The aim of this thesis is to find novel inhibitors of WWP2 by utilising different approaches. The initial approach was to structurally solve WWP2 WW domains that reside within different isoforms and investigate substrate-based peptide interactions. Using structural analysis by NMR spectroscopy, the solved structure of WW4 is reported here. NMR titrations were used for interaction analysis of WW1 and WW1-2 domains, with substrate-based peptides, to aid peptide-based inhibitor design and characterise the selectivity of the WW domains. The other strategy involved small molecule screening to find inhibitors of WWP2-FL activity.

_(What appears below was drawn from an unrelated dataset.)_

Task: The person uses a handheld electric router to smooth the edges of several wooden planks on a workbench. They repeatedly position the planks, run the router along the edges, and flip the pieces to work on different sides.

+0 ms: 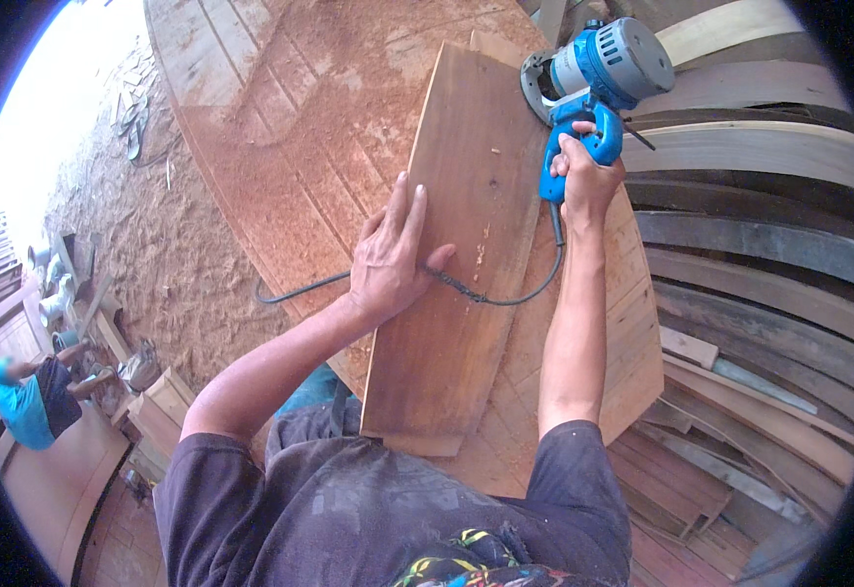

Results presented here identify potential inhibitors with IC50 values below 3 μM. Counter screening against other enzymes in the ubiquitination cascade was also carried out to investigate the selectivity of the hit compounds. A total of 5 final compounds were successfully identified as selective, making them attractive for further investigations. Overall, the data collected in this thesis can be used in further understanding WWP2 interactions and for structure-based/hit-to-lead development for novel inhibitory molecules as potential prostate cancer therapeutics.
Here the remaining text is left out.